You're arriving in a very crowded sector of the market. What is it you think Panasonic can uniquely bring?

Firstly, cameraness: the interface, in terms of both hardware and software [making the device feel like a camera]. If you look at competitor models, they're very innovative cameras but they're having some negative comments in the market that the grips are smaller than expected or that the interface is [too] cutting-edge, leaving people confused when they first try to use them. We listened to a lot of customers' feedback to create the S-series, so we designed the position of buttons, shape of buttons and also the menu settings accordingly. We're proud of this cameraness and the interface, first of all.

In terms of features, we have the high resolution mode, which is number one in the market and Dual IS that gives up to six stops of stabilization. 4K/60p is a feature only we have in the full frame market and the electronic viewfinder is really high resolution: that too is number one in the market. This isn't everything, of course, but we can offer all those functions and features, to even professional users so that they can easily come to our system and start using them for their professional work.

Also our HLG Photo mode: this comes from our background in videography and this allows for a new photographic style.

What does HLG mean for stills photography: what happens next? Editing tools for HDR images?

The editing, as you say, and the public awareness are important in the near future. Firstly we'd like everyone to try the HLG HDR photos, where people can have a [means] of expression beyond the standard definition.

In terms of editing, we are co-working with an alliance: we're trying to find a solution to edit HDR images. On the technology side we'd like to be at least one step ahead of our competitors, so we will keep improving the image sensor technology to be capable for the high dynamic range world.

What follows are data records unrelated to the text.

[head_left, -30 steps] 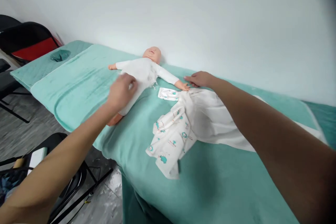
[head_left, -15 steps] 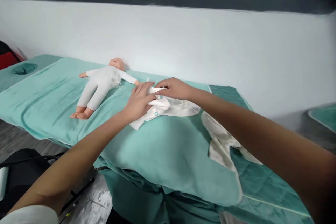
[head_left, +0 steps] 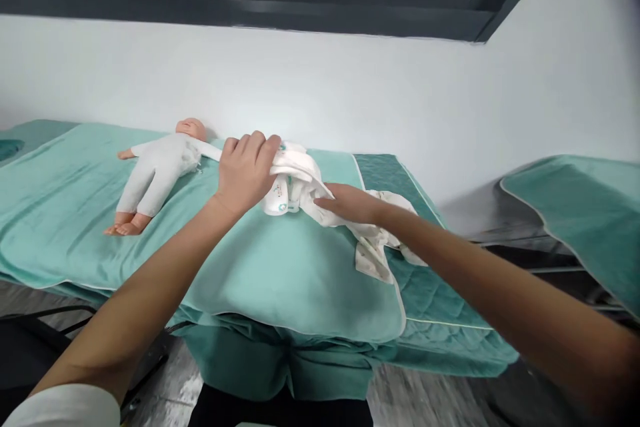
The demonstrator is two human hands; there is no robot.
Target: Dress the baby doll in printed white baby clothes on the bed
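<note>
White cloth [head_left: 300, 180] with teal prints, doll [head_left: 155, 170] in white, teal blanket [head_left: 280, 267].

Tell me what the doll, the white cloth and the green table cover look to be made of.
The doll: head and feet look like smooth matte plastic or vinyl; its body wears a soft white suit. The white cloth: thin soft fabric, likely cotton; it bunches in the left hand and drapes limply. The green cover: fuzzy matte towelling or fleece, by its nap.

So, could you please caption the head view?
Left hand grips a white cloth, right hand flat on it, beside a doll.
</note>
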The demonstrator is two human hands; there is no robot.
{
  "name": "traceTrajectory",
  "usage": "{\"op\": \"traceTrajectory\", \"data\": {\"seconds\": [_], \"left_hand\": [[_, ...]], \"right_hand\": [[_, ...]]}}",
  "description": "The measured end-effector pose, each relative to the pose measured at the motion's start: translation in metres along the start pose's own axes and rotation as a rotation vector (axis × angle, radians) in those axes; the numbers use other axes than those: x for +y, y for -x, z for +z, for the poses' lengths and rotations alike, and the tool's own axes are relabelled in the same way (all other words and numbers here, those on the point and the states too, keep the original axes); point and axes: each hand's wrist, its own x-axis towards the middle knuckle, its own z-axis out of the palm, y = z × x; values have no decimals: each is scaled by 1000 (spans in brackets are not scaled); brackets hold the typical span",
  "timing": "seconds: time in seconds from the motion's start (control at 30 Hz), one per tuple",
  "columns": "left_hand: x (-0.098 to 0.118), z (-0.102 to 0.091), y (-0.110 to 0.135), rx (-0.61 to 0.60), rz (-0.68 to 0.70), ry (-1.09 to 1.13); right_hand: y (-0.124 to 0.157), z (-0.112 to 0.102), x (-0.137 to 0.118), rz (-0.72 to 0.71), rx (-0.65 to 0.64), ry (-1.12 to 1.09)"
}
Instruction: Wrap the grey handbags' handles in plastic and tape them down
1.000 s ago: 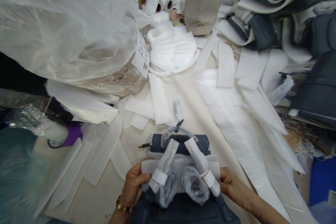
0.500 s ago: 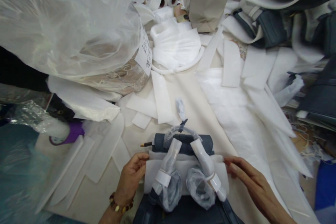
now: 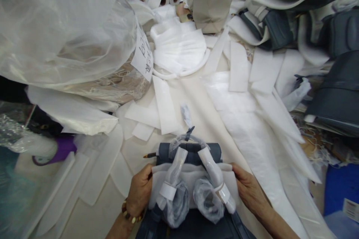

Of course we're one of the few companies that can create HDR TVs as well as cameras, so of course we're working with [our] TV business group. That way you're not only shooting but can also display and view HDR images in the best possible environment.

For the HDR Photo style we're working to have a wider [DR] option so that you can be really creative when shooting HLG photos.

Editor's note

This meeting was a mixture of briefing and interview, which is why some of the answers are quite long and detailed. The upshot of this is, perhaps, that you don't have to read quite so closely between the lines to see the message Panasonic wants to send. My own interpretation of it would be 'we're not just an electronics company: we care about even the most subtle aspects of image quality.' Or maybe that's just my response to hearing the word 'cameraness' again.

The thing I haven't been able to capture in the text is the slide Panasonic showed me about the autofocus hit-rate they measured when shooting their cameras side-by-side with phase-detection-based rivals. The testing protocol wasn't fully disclosed, but it showed their products delivering a hit-rate comparable to some pretty good cameras, and even out-performing phase-detection systems when the subject gets close to the camera.

My own interpretation of it would be 'we're not just an electronics company: we care about even the most subtle aspects of image quality.'

This is something we'll be looking at as we test the S1 and S1R, because the general perception of DFD is that it's flat-out inferior to phase-detection. This isn't helped by the visually disturbing 'flutter' as the cameras try to maintain focus on moving objects (an effect made more dramatic by the high res viewfinders and shallow depth-of-field of the lenses on the S cameras).

Overall, though, it's clear that Panasonic wants its S1 and S1R to appeal specifically to professional stills photographers. When it comes to video, the company's plans seem less well-developed. For now, at least, it seems that Panasonic sees the GH series as its main video/stills camera platform.